DATA EXTRACTS
# # #

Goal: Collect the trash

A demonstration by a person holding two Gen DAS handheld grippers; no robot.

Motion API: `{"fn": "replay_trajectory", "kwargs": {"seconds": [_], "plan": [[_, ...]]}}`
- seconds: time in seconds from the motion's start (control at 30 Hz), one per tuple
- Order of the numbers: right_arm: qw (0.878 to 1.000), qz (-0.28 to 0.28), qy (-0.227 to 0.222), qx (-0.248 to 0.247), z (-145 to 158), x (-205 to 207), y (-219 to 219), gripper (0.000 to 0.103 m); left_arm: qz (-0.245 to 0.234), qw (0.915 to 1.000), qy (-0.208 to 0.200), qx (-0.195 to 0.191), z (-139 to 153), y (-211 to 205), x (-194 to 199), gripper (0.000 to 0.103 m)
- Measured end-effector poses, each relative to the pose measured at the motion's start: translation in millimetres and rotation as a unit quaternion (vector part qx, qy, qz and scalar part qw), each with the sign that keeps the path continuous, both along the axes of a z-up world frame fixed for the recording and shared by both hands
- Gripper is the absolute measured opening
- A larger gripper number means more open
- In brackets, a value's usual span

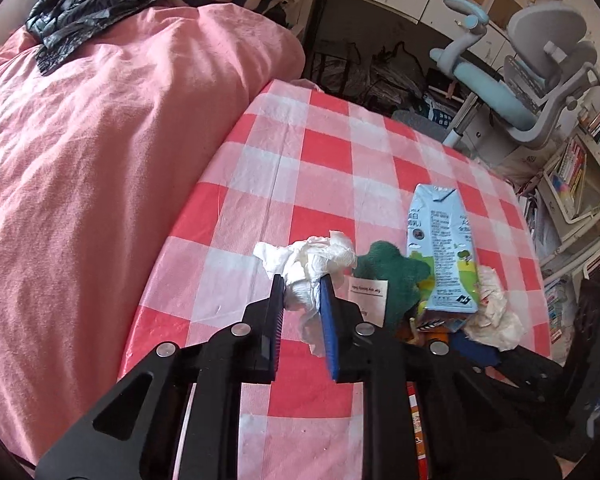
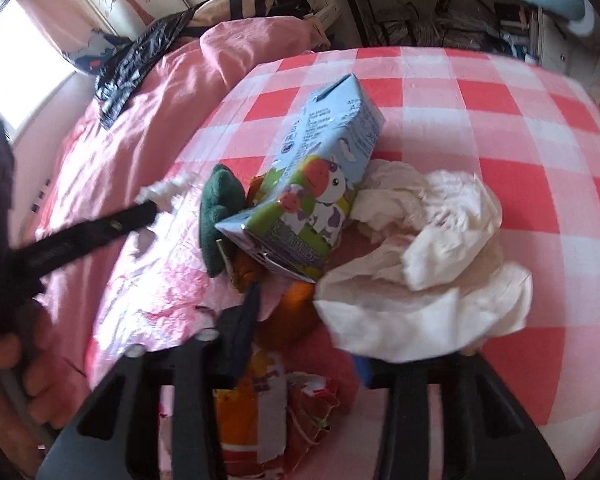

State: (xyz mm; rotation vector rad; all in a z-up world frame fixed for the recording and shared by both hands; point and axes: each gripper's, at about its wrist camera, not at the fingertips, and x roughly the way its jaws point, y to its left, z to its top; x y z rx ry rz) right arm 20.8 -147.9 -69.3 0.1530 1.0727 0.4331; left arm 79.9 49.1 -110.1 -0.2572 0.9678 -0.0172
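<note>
Tissue [image 1: 308, 276] is clamped by L gripper [image 1: 300, 292] on checked cloth [image 1: 328, 152]; R gripper [image 2: 300, 320] state can't be told, hidden by paper [image 2: 428, 280].

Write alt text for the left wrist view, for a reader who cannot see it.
The left gripper is shut on a crumpled white tissue above a red-and-white checked tablecloth. To its right lie a dark green cloth, a light blue milk carton and more crumpled paper; a pink quilt lies left.

bright daylight enters from a window [image 2: 24, 64] far left of the right claw. the right view is motion-blurred; fisheye bending and dark corners frame both.
</note>
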Motion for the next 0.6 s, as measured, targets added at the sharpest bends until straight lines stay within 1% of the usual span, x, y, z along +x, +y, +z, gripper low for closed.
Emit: {"fn": "replay_trajectory", "kwargs": {"seconds": [0.07, 0.13, 0.17, 0.2, 0.23, 0.27, 0.33, 0.4, 0.47, 0.53, 0.57, 0.6], "plan": [[1.0, 0.001, -0.006, -0.002, 0, -1, -1, 0.028, 0.003, 0.9999, -0.011, -0.011, 9, 3, -4, 0.017], [1.0, -0.003, -0.015, 0.001, 4, -4, -5, 0.022, 0.007, 0.9995, -0.023, -0.021, 19, 6, -8, 0.017], [1.0, -0.006, -0.02, 0.004, 6, -5, -8, 0.017, 0.009, 0.9992, -0.03, -0.025, 25, 8, -11, 0.017], [0.999, -0.01, -0.029, 0.01, 10, -7, -13, 0.014, 0.011, 0.9987, -0.039, -0.03, 30, 9, -14, 0.017], [0.999, -0.015, -0.038, 0.014, 15, -9, -16, 0.009, 0.012, 0.9982, -0.047, -0.034, 36, 11, -18, 0.017], [0.999, -0.019, -0.045, 0.018, 18, -8, -17, 0.001, 0.014, 0.9976, -0.056, -0.037, 41, 13, -21, 0.017], [0.997, -0.029, -0.06, 0.027, 25, -11, -24, 0.001, 0.017, 0.9967, -0.069, -0.041, 48, 15, -28, 0.017], [0.997, -0.039, -0.065, 0.034, 28, -12, -29, 0.001, 0.017, 0.9961, -0.075, -0.044, 53, 17, -34, 0.017], [0.997, -0.037, -0.054, 0.041, 27, -12, -33, 0.001, 0.015, 0.9958, -0.078, -0.046, 55, 17, -38, 0.017], [0.998, -0.022, -0.029, 0.047, 19, -11, -29, 0.002, 0.013, 0.9957, -0.078, -0.047, 56, 16, -39, 0.017], [0.999, -0.017, -0.022, 0.044, 17, -12, -25, 0.006, 0.012, 0.9958, -0.078, -0.047, 56, 15, -40, 0.017], [0.999, -0.009, -0.018, 0.038, 14, -13, -20, 0.017, 0.011, 0.9959, -0.077, -0.047, 55, 14, -39, 0.017]]}}
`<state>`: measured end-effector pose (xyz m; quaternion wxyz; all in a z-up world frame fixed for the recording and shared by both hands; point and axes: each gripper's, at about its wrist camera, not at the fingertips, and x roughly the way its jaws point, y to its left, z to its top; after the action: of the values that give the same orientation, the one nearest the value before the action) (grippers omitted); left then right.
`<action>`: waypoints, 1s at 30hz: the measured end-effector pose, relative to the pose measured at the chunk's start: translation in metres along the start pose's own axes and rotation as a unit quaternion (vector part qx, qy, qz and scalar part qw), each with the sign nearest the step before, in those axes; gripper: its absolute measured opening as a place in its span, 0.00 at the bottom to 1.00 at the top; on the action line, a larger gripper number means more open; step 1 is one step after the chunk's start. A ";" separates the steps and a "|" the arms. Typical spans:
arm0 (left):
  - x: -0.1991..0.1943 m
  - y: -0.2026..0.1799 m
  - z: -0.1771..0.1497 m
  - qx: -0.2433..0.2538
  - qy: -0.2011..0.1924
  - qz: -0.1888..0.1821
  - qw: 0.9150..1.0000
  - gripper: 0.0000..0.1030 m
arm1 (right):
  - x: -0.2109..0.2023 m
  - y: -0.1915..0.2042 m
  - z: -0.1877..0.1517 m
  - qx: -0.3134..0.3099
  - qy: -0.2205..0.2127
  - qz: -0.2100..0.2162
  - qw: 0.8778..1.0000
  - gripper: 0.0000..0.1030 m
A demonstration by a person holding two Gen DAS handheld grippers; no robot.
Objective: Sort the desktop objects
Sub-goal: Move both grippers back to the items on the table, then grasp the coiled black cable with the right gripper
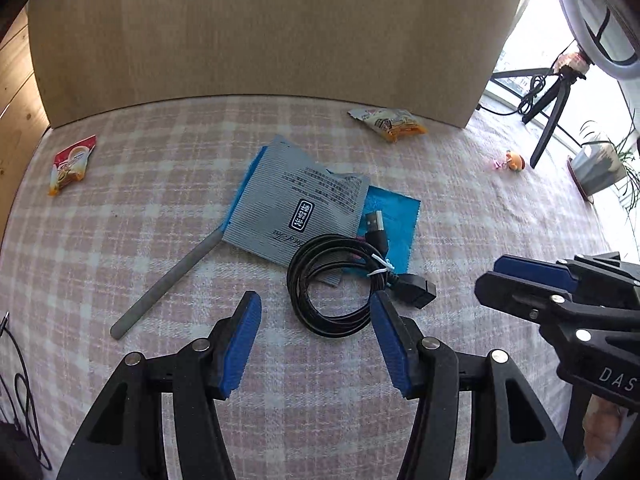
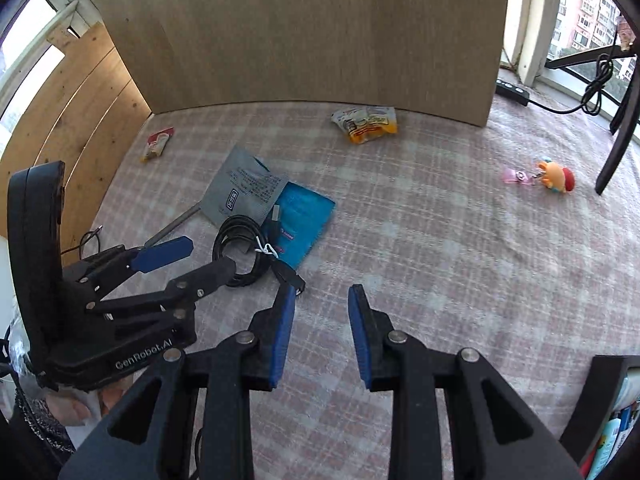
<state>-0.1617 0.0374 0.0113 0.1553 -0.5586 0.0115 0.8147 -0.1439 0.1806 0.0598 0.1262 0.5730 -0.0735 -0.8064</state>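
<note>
Both claws are open and empty. The left claw (image 1: 316,344) straddles the cable (image 1: 336,280) mid-tabletop; closing may snag the packet (image 1: 296,208) beneath. The right claw (image 2: 320,332) is near.

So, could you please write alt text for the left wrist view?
Open left tongs hover over a coiled black USB cable lying on a grey packet and blue packet on a pink checked tablecloth. A grey pen lies left; the right tongs enter from the right.
</note>
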 end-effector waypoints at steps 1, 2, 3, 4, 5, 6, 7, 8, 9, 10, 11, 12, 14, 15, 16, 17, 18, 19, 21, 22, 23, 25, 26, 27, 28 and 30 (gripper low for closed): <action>0.001 -0.001 0.000 0.008 0.000 0.003 1.000 0.53 | 0.005 0.002 0.001 -0.001 0.005 0.002 1.000 0.27; 0.002 -0.002 0.000 0.016 0.000 0.005 1.000 0.53 | 0.010 0.004 0.003 -0.002 0.009 0.004 1.000 0.27; 0.005 -0.003 0.000 0.023 0.000 0.007 1.000 0.53 | 0.014 0.007 0.004 -0.004 0.012 0.005 1.000 0.27; 0.007 -0.004 0.000 0.029 0.001 0.008 1.000 0.52 | 0.018 0.009 0.005 -0.007 0.016 0.007 1.000 0.27; 0.008 -0.003 -0.001 0.033 0.000 0.016 0.999 0.52 | 0.022 0.010 0.006 -0.007 0.019 0.005 1.000 0.26; 0.009 -0.002 -0.001 0.034 0.000 0.018 0.999 0.52 | 0.025 0.010 0.007 -0.007 0.021 0.006 1.000 0.26; 0.011 0.000 0.000 0.033 0.002 0.013 0.999 0.52 | 0.028 0.009 0.009 -0.004 0.025 0.009 1.000 0.26; 0.012 0.002 0.000 0.030 0.004 0.005 1.000 0.53 | 0.031 0.008 0.010 0.000 0.027 0.014 1.000 0.26; 0.012 0.003 -0.001 0.030 0.001 0.001 1.000 0.53 | 0.033 0.007 0.011 0.004 0.030 0.022 0.999 0.26; 0.012 0.003 -0.001 0.036 -0.001 -0.001 0.999 0.53 | 0.036 0.006 0.012 0.006 0.034 0.027 0.999 0.26; 0.012 0.003 -0.002 0.043 -0.002 -0.003 0.999 0.53 | 0.038 0.006 0.012 0.006 0.037 0.028 0.999 0.26; 0.011 0.003 -0.003 0.050 -0.002 -0.005 0.999 0.53 | 0.040 0.006 0.012 0.002 0.040 0.027 0.999 0.26; 0.010 0.002 -0.005 0.067 -0.004 -0.010 0.998 0.53 | 0.044 0.007 0.010 -0.008 0.047 0.031 0.998 0.26; 0.010 0.002 -0.006 0.075 -0.004 -0.011 0.997 0.53 | 0.045 0.008 0.009 -0.014 0.048 0.031 0.998 0.26; 0.010 0.002 -0.006 0.081 -0.004 -0.012 0.997 0.53 | 0.045 0.009 0.009 -0.018 0.048 0.031 0.998 0.26; 0.010 0.003 -0.005 0.084 -0.004 -0.014 0.996 0.53 | 0.046 0.009 0.009 -0.021 0.047 0.031 0.998 0.26; 0.010 0.003 -0.004 0.084 -0.004 -0.015 0.996 0.53 | 0.046 0.009 0.010 -0.022 0.046 0.031 0.998 0.26; 0.010 0.003 -0.003 0.085 -0.004 -0.017 0.996 0.53 | 0.047 0.009 0.011 -0.023 0.046 0.032 0.998 0.23; 0.011 0.001 -0.003 0.091 -0.006 -0.019 0.996 0.51 | 0.048 0.010 0.012 -0.024 0.046 0.033 0.998 0.23; 0.010 0.002 -0.003 0.094 -0.006 -0.020 0.995 0.51 | 0.051 0.011 0.013 -0.024 0.047 0.032 0.998 0.23; 0.009 0.001 -0.003 0.095 -0.006 -0.026 0.995 0.46 | 0.051 0.011 0.013 -0.022 0.047 0.034 0.998 0.23; 0.009 0.000 -0.004 0.094 -0.004 -0.040 0.995 0.39 | 0.051 0.008 0.011 -0.012 0.053 0.046 0.997 0.22; 0.008 -0.001 -0.006 0.092 -0.004 -0.041 0.995 0.39 | 0.051 0.007 0.009 -0.008 0.055 0.052 0.997 0.22; 0.009 -0.004 -0.007 0.091 -0.005 -0.043 0.995 0.39 | 0.050 0.005 0.006 -0.004 0.056 0.055 0.997 0.21; 0.008 -0.005 -0.010 0.090 -0.006 -0.045 0.995 0.39 | 0.048 0.004 0.003 -0.004 0.054 0.056 0.997 0.21; 0.007 -0.007 -0.013 0.082 -0.011 -0.046 0.996 0.34 | 0.045 0.003 -0.006 -0.005 0.054 0.057 0.997 0.20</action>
<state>-0.1503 0.0429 0.0006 0.2375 -0.5347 0.0507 0.8094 -0.1523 0.1648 0.0175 0.1784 0.6097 -0.0952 -0.7664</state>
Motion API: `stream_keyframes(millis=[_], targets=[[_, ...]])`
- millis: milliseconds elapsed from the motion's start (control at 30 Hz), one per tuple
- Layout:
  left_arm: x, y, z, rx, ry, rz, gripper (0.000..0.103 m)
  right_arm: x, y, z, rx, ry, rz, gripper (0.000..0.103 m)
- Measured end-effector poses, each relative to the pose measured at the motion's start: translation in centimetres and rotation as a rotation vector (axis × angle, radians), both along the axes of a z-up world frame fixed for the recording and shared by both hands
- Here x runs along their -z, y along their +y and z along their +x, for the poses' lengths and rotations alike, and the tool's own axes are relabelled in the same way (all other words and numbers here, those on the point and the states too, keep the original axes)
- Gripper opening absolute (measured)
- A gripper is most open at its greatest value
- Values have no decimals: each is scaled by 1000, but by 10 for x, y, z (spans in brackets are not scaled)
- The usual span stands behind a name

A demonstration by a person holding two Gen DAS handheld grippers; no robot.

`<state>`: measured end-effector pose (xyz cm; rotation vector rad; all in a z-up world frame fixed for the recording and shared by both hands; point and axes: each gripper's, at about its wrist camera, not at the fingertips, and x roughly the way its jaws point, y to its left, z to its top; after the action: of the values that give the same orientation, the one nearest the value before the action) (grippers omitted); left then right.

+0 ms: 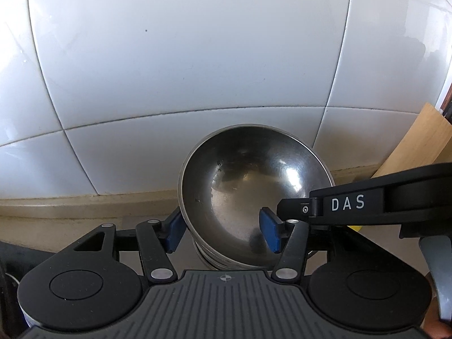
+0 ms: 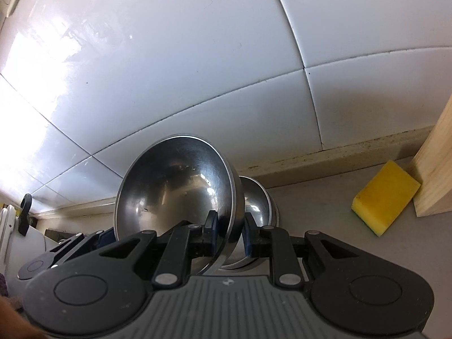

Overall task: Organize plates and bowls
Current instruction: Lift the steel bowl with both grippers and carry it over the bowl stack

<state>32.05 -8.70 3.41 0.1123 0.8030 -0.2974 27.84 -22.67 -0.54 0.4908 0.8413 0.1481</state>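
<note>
The right gripper (image 2: 230,233) pinches the rim of a steel bowl (image 2: 175,186), holding it tilted above a stack of bowls (image 2: 255,200) on the counter (image 2: 325,212) near the white tiled wall (image 2: 197,56). The left gripper (image 1: 223,230) straddles the bowl's near-left rim, jaws spread, pads apparently clear of the metal. A yellow sponge (image 2: 384,195) lies to the right, touching a wooden block (image 2: 436,163).

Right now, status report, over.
Right tongs shut on steel bowl rim, tilted. Left tongs open astride it. Bowl stack underneath; sponge off to side.
</note>
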Motion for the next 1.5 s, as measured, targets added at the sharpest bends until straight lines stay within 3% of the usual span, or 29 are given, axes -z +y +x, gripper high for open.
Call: stream_keyframes(millis=[733,1000,1233,1500], targets=[[53,-8,37,-7,84,14,56,38,10,29,3,89,-24,4],[47,-2,32,-11,86,11,57,42,13,36,-4,93,-30,6],[43,0,28,-16,74,12,66,38,12,31,-6,92,-19,8],[39,4,25,-19,58,8,69,21,15,20,2,70,-54,13]])
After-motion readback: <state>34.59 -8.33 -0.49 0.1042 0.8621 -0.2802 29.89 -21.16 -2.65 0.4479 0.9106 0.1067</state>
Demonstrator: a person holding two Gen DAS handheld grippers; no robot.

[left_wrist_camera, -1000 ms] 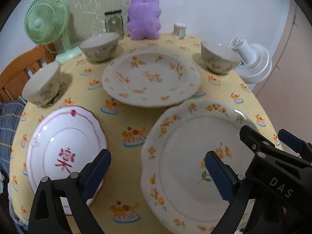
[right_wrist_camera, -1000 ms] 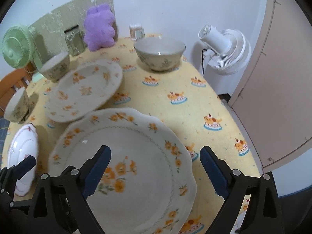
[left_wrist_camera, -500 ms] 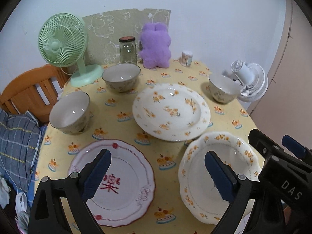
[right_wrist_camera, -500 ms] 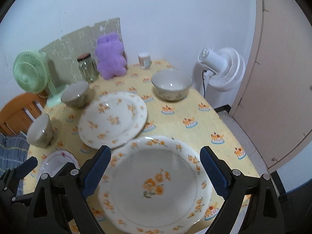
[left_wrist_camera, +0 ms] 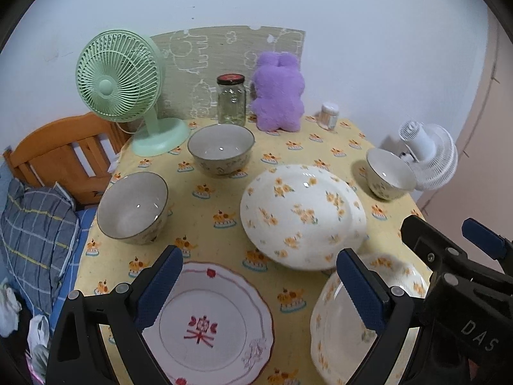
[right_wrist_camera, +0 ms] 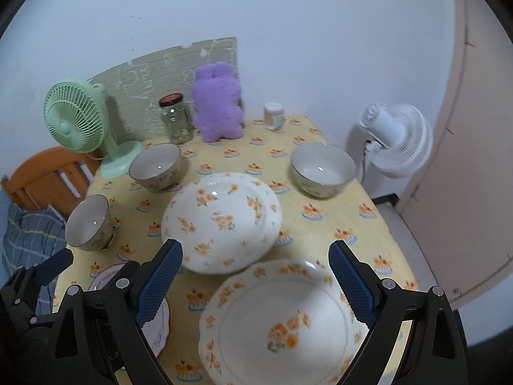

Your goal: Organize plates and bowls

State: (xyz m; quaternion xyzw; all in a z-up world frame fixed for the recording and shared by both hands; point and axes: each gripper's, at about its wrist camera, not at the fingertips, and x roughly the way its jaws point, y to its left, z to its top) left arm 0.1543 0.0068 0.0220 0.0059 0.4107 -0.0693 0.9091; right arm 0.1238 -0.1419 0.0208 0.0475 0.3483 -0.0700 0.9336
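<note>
Presently: left tool (left_wrist_camera: 256,284) and right tool (right_wrist_camera: 255,272), both spread wide, empty, above the desk (right_wrist_camera: 320,224).
Red plate (left_wrist_camera: 211,324) at 6 o'clock under the left; scalloped plate (right_wrist_camera: 282,320) under the right; floral plate (right_wrist_camera: 221,221) at 12.
Bowls: two at 10 (right_wrist_camera: 155,166) (right_wrist_camera: 88,223), one at 2 (right_wrist_camera: 323,168).
Nothing stacked; all sorting apparently remains.
</note>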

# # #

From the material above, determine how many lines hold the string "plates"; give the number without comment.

YOUR SOLUTION
2